India demands a new generation of young aspirants to be guided by teachers who can teach the art and philosophy of medicine, where earning limitless money is not the sole purpose of medical education. The teachers who know and understand the pathophysiology, clinical features, natural history of diseases, and interpretation of the ordered tests should pass the baton on to the young people. India needs those teachers who truly comprehend the value of a good medical history and physical examination. They are the ones who have taught us to detect valvular heart disease without echocardiography, taught us to detect cyanosis by observation only, and guided us to detect splenomegaly without ultrasonography (Mukhopadhyay et al. 2013). Most importantly, they will teach us how to think. The current teachers of medicine have to recapture the Oslerian spirit (Bliss and Osler 1999):
Medicine is to be learned only by experience; it is not an inheritance; it cannot be revealed. Learn to see, learn to hear, learn to feel, learn to smell, and to know that by practice alone you can become (an) expert. Medicine is learnt by the bedside and not in classroom. Let not your conceptions of the manifestations of disease come from words heard in the lecture room or in a book. See and then reason and control. But see first. William Osler
Teachers are those who understand and believe that medicine is a calling, not an entrepreneurship. Teachers who can look at, listen to, and talk with patients are the key to lead the budding professionals to a non-reductionist approach toward patients. We need teachers who will work hard for as long as needed to ensure a patient’s welfare and teachers who value a patient’s priority. Inflections of voice, type of cough, facial expression, gestures, and attitude, such as body language, may reveal important clues to the meaning of the symptoms to the patient. The detection of a few scattered petechiae, a faint diastolic murmur, or a small mass in the abdomen is not a question of keener eyes and ears or more sensitive fingers but of a mind alert to those findings. Because physical findings can change with time, the physical examination should be repeated as frequently as the clinical situation warrants.
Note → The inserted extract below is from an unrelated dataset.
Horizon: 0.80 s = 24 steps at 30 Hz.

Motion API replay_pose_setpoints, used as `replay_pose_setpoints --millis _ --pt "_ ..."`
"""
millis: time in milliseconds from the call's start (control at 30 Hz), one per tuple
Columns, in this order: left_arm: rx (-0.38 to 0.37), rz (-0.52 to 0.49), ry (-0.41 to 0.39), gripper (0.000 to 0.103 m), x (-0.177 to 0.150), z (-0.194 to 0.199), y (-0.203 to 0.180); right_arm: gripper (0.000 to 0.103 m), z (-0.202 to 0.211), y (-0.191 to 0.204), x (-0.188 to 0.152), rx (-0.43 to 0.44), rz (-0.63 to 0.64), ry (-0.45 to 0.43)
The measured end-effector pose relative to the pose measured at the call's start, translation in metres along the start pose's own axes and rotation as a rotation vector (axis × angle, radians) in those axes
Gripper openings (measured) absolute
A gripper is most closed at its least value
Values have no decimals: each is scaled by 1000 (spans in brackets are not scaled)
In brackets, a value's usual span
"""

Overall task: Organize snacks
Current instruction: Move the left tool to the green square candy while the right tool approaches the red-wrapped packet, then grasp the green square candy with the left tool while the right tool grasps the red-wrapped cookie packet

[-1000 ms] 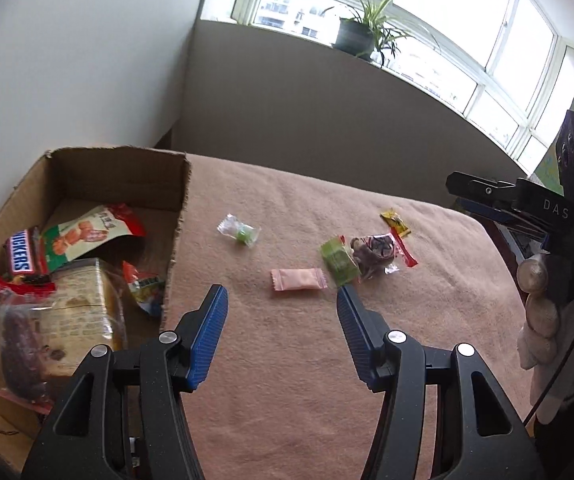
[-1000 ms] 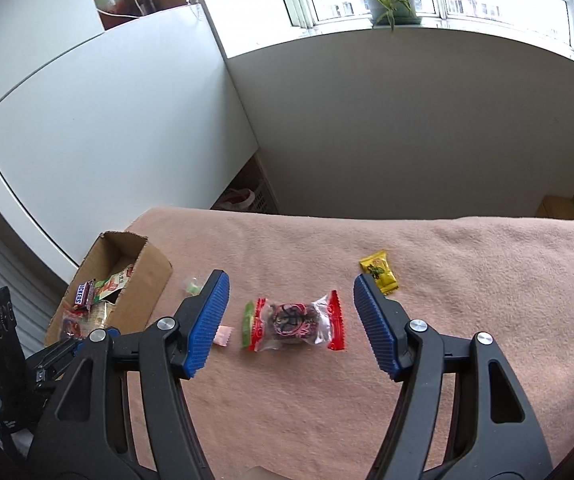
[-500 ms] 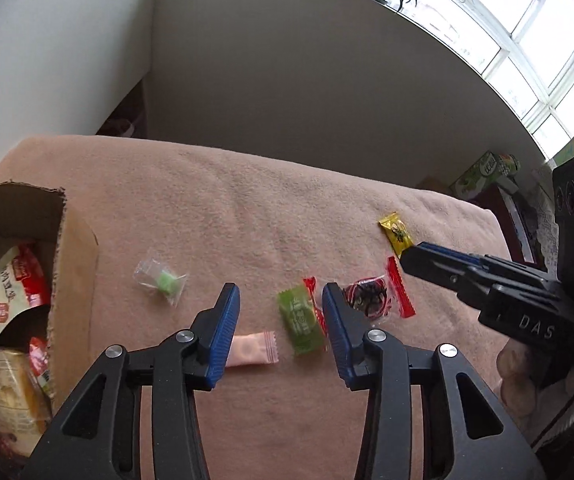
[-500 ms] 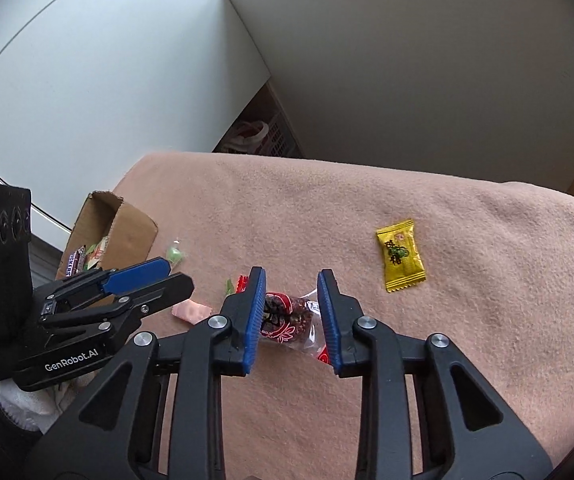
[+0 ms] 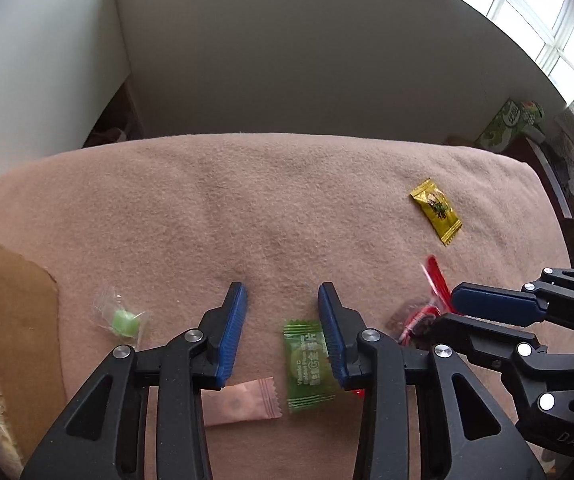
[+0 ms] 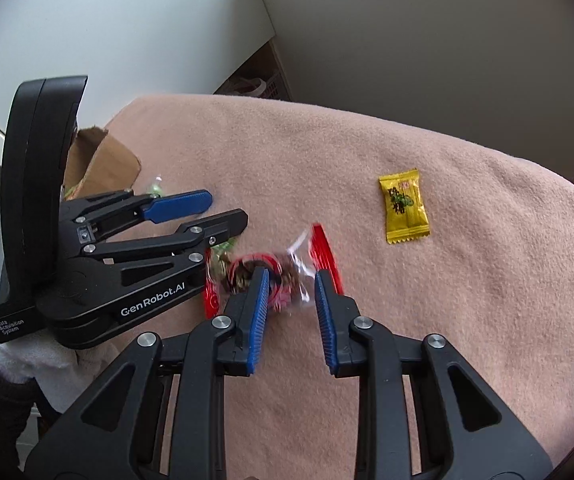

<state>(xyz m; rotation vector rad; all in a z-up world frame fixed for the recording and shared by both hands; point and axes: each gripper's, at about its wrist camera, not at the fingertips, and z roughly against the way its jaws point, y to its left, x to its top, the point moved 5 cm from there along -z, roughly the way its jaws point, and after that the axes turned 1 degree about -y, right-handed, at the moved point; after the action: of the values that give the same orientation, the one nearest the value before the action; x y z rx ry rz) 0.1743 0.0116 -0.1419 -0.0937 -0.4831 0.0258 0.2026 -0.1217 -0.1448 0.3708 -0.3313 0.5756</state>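
My left gripper point(image 5: 283, 332) is open low over the pink cloth point(image 5: 287, 208), with a green sachet point(image 5: 307, 364) beside its right finger and a pink sachet point(image 5: 243, 400) just behind its left finger. My right gripper point(image 6: 289, 300) is open and straddles a clear red-ended snack pack point(image 6: 275, 268), which also shows in the left wrist view point(image 5: 419, 316). A yellow candy point(image 6: 403, 206) lies farther right, also in the left wrist view point(image 5: 435, 210). A clear wrapper with a green sweet point(image 5: 121, 320) lies left. The cardboard box point(image 5: 15, 320) stands at the left edge.
The box holds several snack packs, mostly out of view. The left gripper's body point(image 6: 99, 248) lies close to the left of my right gripper. The cloth's far edge drops off before a grey wall. Green cartons point(image 5: 511, 124) stand on the floor at the right.
Both grippers have dropped toward the cloth and come close together. The left one has moved from the box side to the green sachet. The right one narrowed, then widened slightly around the snack pack.
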Motion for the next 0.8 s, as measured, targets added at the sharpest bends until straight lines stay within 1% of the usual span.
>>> replay_pose_setpoints --millis 100,167,267,367,400,433,467,500,533,600,667,733,800 --pt "17 -42 -2 35 -9 3 -4 25 2 3 -10 -45 40 3" --pt "21 -68 1 35 -21 11 -1 25 8 0 -11 -36 10 -21" --pt "30 -95 -3 35 -34 17 -3 25 18 -3 -2 -7 -42 -69" --pt "14 -79 -18 35 -47 23 2 25 20 -3 12 -45 -90 -100" --pt "4 -65 -22 35 -50 26 5 28 16 -2 16 -40 -103 -91" --pt "-9 -48 -25 35 -52 28 9 37 11 -1 18 -27 -115 -74" --pt "-24 -29 -26 35 -53 31 13 42 7 1 19 -17 -123 -60" --pt "-45 -4 -26 35 -54 34 17 48 3 4 18 -10 -125 -47" --pt "-67 23 -24 35 -56 39 26 50 1 6 17 -3 -125 -37" --pt "-107 57 -17 35 -56 45 37 51 -2 6 14 -2 -124 -24" --pt "-140 58 12 35 -58 47 38 51 -6 7 13 -21 -129 -8" --pt "-129 8 12 35 -64 51 38 52 -13 6 11 -34 -136 9" --pt "-101 -64 30 36 -69 50 31 52 -18 4 11 -42 -142 22"
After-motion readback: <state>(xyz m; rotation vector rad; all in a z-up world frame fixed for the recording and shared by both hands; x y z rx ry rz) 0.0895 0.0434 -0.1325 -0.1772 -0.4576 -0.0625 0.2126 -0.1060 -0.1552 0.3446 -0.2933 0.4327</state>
It is time to show the young aspirants the right path to the medical profession. Some doctors darkly envision a future of disengaged, intellectually lazy doctor-technicians who have made their peace with protocol-driven “cookbook” medicine with a truncated vision. Others are hopeful and believe that, despite these fears, the excellence and commitment of medical students and residents will stand out. “It is the patient who chooses the doctor,” and the doctors are chosen to receive a gift of trust, which is the most precious of all (Weinberg 1995).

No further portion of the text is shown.